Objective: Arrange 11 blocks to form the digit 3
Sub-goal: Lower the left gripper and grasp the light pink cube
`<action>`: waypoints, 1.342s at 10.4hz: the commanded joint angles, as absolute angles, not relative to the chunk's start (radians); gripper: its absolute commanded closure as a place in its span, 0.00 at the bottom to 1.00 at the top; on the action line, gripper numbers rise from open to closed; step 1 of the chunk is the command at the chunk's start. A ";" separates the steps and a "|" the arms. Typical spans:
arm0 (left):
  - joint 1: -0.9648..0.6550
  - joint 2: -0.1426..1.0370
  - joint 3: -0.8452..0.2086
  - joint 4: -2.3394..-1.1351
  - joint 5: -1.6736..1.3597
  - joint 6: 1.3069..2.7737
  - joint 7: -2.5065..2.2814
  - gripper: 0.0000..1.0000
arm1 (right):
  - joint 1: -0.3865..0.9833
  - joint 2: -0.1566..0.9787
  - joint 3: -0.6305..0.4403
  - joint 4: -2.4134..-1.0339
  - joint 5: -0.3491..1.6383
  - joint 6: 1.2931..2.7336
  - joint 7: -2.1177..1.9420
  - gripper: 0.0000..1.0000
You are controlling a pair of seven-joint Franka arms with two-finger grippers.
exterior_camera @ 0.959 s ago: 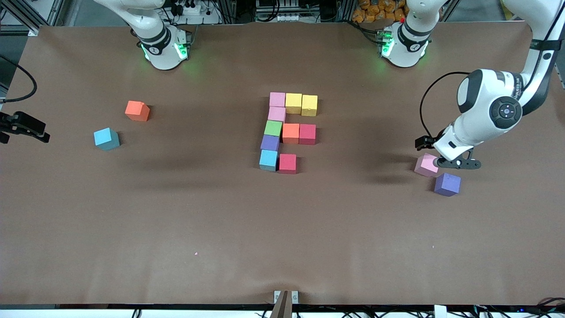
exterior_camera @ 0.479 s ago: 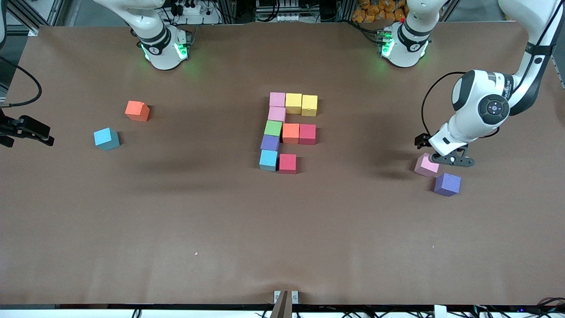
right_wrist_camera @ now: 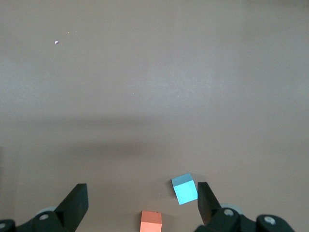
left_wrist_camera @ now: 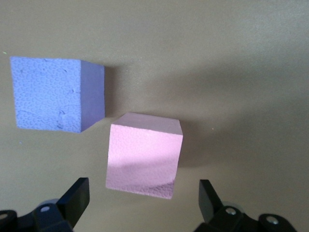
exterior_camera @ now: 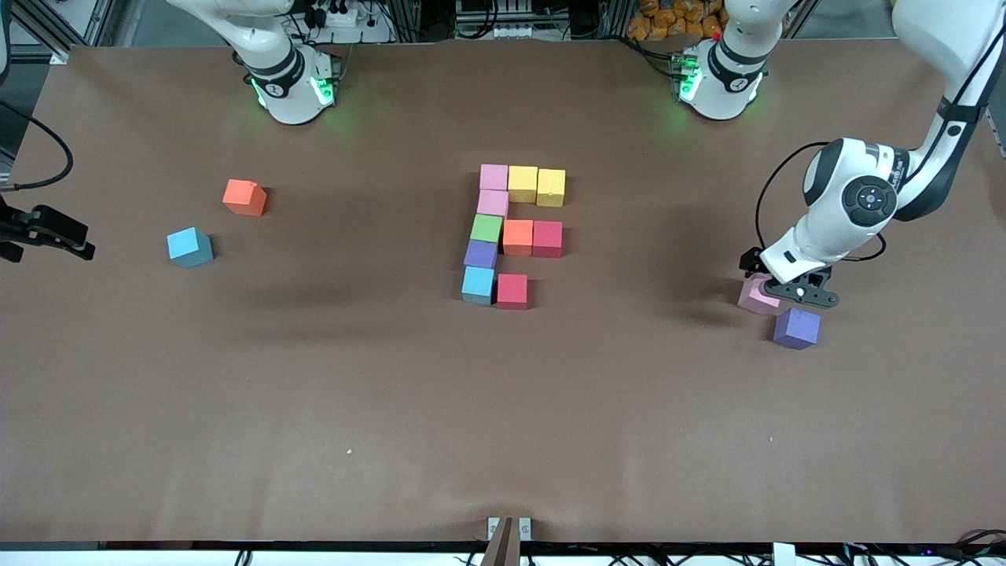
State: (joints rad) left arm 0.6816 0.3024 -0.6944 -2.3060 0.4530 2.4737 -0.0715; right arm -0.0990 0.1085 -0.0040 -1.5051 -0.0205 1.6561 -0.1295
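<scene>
The digit figure [exterior_camera: 511, 232] lies mid-table as ten touching blocks: pink, two yellow, pink, green, orange, red, purple, cyan, red. A loose pink block [exterior_camera: 753, 297] lies at the left arm's end, with a loose purple block [exterior_camera: 796, 328] beside it, nearer the camera. My left gripper [exterior_camera: 774, 279] is open just over the pink block. In the left wrist view the pink block [left_wrist_camera: 144, 155] sits ahead of the open gripper [left_wrist_camera: 144, 203], beside the purple block [left_wrist_camera: 57, 94]. My right gripper [exterior_camera: 51, 232] waits open at the right arm's end.
A loose orange block [exterior_camera: 244, 197] and a loose cyan block [exterior_camera: 189, 247] lie toward the right arm's end. Both show in the right wrist view, orange [right_wrist_camera: 150, 222] and cyan [right_wrist_camera: 185, 189], below the open gripper [right_wrist_camera: 142, 205]. Bare brown table [exterior_camera: 503, 409] lies nearer the camera.
My left gripper has lowered and shifted closer over the loose pink block. The right gripper has barely moved. No block has moved.
</scene>
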 commanded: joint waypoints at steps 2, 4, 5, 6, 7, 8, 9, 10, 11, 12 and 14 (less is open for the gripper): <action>0.686 0.330 -0.696 -2.289 0.523 2.488 -0.074 0.00 | -0.094 0.123 -0.006 -1.485 -0.020 1.660 -0.127 0.00; 0.684 0.347 -0.684 -2.287 0.573 2.502 -0.075 0.00 | -0.101 0.123 -0.006 -1.485 -0.017 1.661 -0.127 0.00; 0.686 0.354 -0.680 -2.284 0.598 2.503 -0.075 0.00 | -0.101 0.123 -0.006 -1.485 -0.018 1.661 -0.127 0.00; 0.686 0.363 -0.664 -2.283 0.600 2.513 -0.075 0.00 | -0.101 0.121 -0.006 -1.483 -0.021 1.661 -0.127 0.00; 0.684 0.373 -0.663 -2.275 0.598 2.517 -0.077 0.00 | -0.100 0.121 -0.009 -1.483 -0.025 1.661 -0.127 0.00; 0.680 0.382 -0.663 -2.270 0.592 2.519 -0.078 0.00 | -0.101 0.121 -0.011 -1.483 -0.025 1.660 -0.129 0.00; 0.680 0.391 -0.663 -2.266 0.589 2.517 -0.078 0.00 | -0.104 0.120 -0.011 -1.482 -0.029 1.655 -0.129 0.00; 0.678 0.402 -0.663 -2.257 0.588 2.517 -0.092 0.00 | -0.106 0.120 -0.011 -1.483 -0.026 1.657 -0.129 0.00; 0.663 0.408 -0.661 -2.256 0.588 2.519 -0.118 0.00 | -0.107 0.121 -0.011 -1.482 -0.023 1.663 -0.129 0.00; 0.655 0.413 -0.660 -2.255 0.589 2.519 -0.139 0.00 | -0.104 0.121 -0.011 -1.482 -0.032 1.672 -0.129 0.00; 0.624 0.423 -0.625 -2.249 0.592 2.519 -0.141 0.00 | -0.120 0.120 -0.011 -1.476 -0.023 1.686 -0.133 0.00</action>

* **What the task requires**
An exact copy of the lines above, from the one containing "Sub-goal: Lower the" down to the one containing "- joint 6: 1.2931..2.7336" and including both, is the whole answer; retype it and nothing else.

* **Solution for this task**
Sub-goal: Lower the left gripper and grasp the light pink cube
`<action>`: waypoints, 1.342s at 10.4hz: the commanded joint angles, as absolute angles, not relative to the chunk's start (radians); gripper: its absolute commanded closure as a place in its span, 0.00 at the bottom to 1.00 at the top; on the action line, gripper numbers rise from open to closed; step 1 of the chunk is the command at the chunk's start. A ";" separates the steps and a "|" the arms. Typical spans:
arm0 (left):
  - joint 1: -0.9648..0.6550
  - joint 2: -0.1426..1.0370
  - joint 3: -0.8452..0.2086
  - joint 4: -2.3394..-1.1351
  - joint 5: -1.6736..1.3597
  - joint 6: 1.3069..2.7737
  - joint 7: -2.5065..2.2814
  - gripper: 0.0000..1.0000
arm1 (right):
  - joint 1: -0.3865..0.9833
  - joint 2: -0.1566..0.9787
  - joint 3: -0.6305..0.4403
  - joint 4: -2.4134..-1.0339
  - joint 5: -0.3491..1.6383
  - joint 6: 1.2931..2.7336

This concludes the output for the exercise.